Write out each line of the material exactly as given, and drop the images.

───

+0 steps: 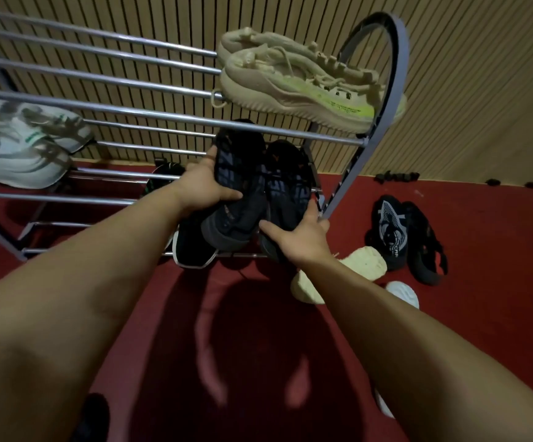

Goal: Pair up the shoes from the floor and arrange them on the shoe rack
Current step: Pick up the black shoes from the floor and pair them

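Note:
My left hand (203, 188) grips a dark knit sneaker (238, 183) at its side, thumb across the upper. My right hand (297, 236) holds the matching dark sneaker (287, 189) from below and beside it. Both shoes sit side by side under the top tier of the metal shoe rack (163, 118), at its right end. A beige pair with a neon-green stripe (300, 84) lies on the top tier. A white and green pair (19, 148) rests on the left of a middle tier.
A black shoe with a white sole (192, 247) sits on the lowest tier beneath my hands. On the red floor right of the rack lie black sandals (405, 237), a cream shoe (354, 272) and a white shoe (402, 293). A ribbed wall stands behind.

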The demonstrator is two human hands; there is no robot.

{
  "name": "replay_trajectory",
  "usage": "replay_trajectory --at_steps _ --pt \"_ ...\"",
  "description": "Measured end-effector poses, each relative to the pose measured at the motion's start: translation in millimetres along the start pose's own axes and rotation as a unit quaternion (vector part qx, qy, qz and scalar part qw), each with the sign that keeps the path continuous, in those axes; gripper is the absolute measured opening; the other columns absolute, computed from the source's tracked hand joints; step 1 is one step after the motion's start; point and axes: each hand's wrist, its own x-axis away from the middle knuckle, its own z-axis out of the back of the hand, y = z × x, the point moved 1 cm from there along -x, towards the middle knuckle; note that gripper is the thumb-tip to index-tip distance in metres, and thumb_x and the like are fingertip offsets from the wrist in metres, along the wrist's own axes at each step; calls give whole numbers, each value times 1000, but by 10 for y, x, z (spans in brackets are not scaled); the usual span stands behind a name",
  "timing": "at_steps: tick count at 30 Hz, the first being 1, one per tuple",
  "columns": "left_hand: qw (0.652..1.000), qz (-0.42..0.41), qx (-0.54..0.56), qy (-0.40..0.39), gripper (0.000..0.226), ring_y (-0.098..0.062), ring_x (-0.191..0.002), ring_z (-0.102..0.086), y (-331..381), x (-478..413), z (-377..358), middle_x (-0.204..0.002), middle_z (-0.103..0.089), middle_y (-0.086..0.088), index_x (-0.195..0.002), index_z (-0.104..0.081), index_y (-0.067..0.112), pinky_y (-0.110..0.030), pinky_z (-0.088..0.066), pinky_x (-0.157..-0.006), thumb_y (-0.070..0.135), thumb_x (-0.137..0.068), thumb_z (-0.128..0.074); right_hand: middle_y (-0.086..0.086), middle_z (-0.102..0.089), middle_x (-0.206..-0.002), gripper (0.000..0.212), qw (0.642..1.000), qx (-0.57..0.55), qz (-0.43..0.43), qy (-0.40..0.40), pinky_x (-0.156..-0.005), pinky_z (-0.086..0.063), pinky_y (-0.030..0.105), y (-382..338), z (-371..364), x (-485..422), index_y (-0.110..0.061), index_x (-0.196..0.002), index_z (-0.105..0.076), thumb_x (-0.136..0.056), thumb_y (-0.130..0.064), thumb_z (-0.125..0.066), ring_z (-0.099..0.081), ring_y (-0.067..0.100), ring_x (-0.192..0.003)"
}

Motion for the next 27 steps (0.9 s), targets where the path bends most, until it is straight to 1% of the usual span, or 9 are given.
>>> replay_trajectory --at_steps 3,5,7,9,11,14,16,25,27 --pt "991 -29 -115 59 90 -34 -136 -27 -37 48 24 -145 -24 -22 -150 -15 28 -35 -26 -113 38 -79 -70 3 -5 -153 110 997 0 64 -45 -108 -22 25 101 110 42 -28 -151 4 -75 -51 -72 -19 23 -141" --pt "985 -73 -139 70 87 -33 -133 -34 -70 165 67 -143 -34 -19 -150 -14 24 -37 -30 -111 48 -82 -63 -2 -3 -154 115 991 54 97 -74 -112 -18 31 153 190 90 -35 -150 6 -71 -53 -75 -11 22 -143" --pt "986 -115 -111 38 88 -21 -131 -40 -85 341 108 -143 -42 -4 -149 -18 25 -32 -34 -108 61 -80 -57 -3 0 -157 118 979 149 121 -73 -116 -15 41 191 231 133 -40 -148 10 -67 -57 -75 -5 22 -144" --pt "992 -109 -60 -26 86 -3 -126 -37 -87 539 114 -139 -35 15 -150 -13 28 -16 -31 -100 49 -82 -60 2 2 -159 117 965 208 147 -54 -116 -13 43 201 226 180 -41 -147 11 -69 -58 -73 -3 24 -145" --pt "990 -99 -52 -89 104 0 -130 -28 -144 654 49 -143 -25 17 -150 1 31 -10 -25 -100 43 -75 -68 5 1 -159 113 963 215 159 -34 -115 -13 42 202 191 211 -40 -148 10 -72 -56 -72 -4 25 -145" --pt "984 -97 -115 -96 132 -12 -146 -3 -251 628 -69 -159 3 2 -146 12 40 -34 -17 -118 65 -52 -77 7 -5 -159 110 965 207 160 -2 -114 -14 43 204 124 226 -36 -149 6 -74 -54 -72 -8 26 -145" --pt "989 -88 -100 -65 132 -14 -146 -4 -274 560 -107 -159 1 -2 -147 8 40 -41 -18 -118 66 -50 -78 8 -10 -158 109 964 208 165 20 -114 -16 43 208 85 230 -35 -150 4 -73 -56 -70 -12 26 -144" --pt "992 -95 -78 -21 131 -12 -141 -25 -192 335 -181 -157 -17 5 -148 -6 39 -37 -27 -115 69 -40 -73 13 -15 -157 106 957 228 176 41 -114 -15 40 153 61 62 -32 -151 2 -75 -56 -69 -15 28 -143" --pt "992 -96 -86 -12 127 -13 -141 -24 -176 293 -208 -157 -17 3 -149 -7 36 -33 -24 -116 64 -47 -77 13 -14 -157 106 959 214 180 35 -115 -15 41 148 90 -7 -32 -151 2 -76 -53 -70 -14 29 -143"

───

- Solution for this exercise
+0 steps: 

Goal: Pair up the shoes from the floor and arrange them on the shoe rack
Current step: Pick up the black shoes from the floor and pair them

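Note:
My left hand (203, 188) grips a dark knit sneaker (238, 183) at its side, thumb across the upper. My right hand (297, 236) holds the matching dark sneaker (287, 189) from below and beside it. Both shoes sit side by side under the top tier of the metal shoe rack (163, 118), at its right end. A beige pair with a neon-green stripe (300, 84) lies on the top tier. A white and green pair (19, 148) rests on the left of a middle tier.
A black shoe with a white sole (192, 247) sits on the lowest tier beneath my hands. On the red floor right of the rack lie black sandals (405, 237), a cream shoe (354, 272) and a white shoe (402, 293). A ribbed wall stands behind.
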
The demonstrator is two human hands; there is no robot.

{
  "name": "replay_trajectory",
  "usage": "replay_trajectory --at_steps _ --pt \"_ ...\"",
  "description": "Measured end-effector poses, each relative to the pose measured at the motion's start: translation in millimetres along the start pose's own axes and rotation as a unit quaternion (vector part qx, qy, qz and scalar part qw), each with the sign that keeps the path continuous, in those axes; gripper is the absolute measured opening; the other columns absolute, computed from the source's tracked hand joints; step 1 is one step after the motion's start; point and axes: each hand's wrist, its own x-axis away from the middle knuckle, its own z-axis out of the back of the hand, y = z × x, the point moved 1 cm from there along -x, towards the middle knuckle; note that gripper is the thumb-tip to index-tip distance in metres, and thumb_x and the like are fingertip offsets from the wrist in metres, along the wrist's own axes at each step; calls give whole numbers, each value times 1000, but by 10 for y, x, z (spans in brackets are not scaled); the usual span stands behind a name",
  "timing": "at_steps: tick count at 30 Hz, the first being 1, one per tuple",
  "columns": "left_hand: qw (0.652..1.000), qz (-0.42..0.41), qx (-0.54..0.56), qy (-0.40..0.39), gripper (0.000..0.226), ring_y (-0.098..0.062), ring_x (-0.191..0.002), ring_z (-0.102..0.086), y (-331..381), x (-478..413), z (-377..358), middle_x (-0.204..0.002), middle_z (-0.103..0.089), middle_y (-0.086..0.088), index_x (-0.195..0.002), index_z (-0.104..0.081), index_y (-0.067..0.112), pinky_y (-0.110..0.030), pinky_z (-0.088..0.066), pinky_x (-0.157..-0.006), thumb_y (-0.070..0.135), thumb_x (-0.137..0.068), thumb_z (-0.128..0.074); right_hand: middle_y (-0.086..0.086), middle_z (-0.102..0.089), middle_x (-0.206..-0.002), gripper (0.000..0.212), qw (0.642..1.000), qx (-0.57..0.55), qz (-0.43..0.43), qy (-0.40..0.40), pinky_x (-0.156..-0.005), pinky_z (-0.086..0.063), pinky_y (-0.030..0.105), y (-382..338), z (-371..364), x (-485..422), index_y (-0.110..0.061), index_x (-0.196..0.002), index_z (-0.105..0.076), thumb_x (-0.136..0.056), thumb_y (-0.130..0.064), thumb_z (-0.125..0.066), ring_z (-0.099..0.081), ring_y (-0.067..0.100), ring_x (-0.192..0.003)"
}

Motion for the next 27 steps (0.9 s), targets where the path bends most, until it is straight to 1% of the usual span, or 9 are given.
>>> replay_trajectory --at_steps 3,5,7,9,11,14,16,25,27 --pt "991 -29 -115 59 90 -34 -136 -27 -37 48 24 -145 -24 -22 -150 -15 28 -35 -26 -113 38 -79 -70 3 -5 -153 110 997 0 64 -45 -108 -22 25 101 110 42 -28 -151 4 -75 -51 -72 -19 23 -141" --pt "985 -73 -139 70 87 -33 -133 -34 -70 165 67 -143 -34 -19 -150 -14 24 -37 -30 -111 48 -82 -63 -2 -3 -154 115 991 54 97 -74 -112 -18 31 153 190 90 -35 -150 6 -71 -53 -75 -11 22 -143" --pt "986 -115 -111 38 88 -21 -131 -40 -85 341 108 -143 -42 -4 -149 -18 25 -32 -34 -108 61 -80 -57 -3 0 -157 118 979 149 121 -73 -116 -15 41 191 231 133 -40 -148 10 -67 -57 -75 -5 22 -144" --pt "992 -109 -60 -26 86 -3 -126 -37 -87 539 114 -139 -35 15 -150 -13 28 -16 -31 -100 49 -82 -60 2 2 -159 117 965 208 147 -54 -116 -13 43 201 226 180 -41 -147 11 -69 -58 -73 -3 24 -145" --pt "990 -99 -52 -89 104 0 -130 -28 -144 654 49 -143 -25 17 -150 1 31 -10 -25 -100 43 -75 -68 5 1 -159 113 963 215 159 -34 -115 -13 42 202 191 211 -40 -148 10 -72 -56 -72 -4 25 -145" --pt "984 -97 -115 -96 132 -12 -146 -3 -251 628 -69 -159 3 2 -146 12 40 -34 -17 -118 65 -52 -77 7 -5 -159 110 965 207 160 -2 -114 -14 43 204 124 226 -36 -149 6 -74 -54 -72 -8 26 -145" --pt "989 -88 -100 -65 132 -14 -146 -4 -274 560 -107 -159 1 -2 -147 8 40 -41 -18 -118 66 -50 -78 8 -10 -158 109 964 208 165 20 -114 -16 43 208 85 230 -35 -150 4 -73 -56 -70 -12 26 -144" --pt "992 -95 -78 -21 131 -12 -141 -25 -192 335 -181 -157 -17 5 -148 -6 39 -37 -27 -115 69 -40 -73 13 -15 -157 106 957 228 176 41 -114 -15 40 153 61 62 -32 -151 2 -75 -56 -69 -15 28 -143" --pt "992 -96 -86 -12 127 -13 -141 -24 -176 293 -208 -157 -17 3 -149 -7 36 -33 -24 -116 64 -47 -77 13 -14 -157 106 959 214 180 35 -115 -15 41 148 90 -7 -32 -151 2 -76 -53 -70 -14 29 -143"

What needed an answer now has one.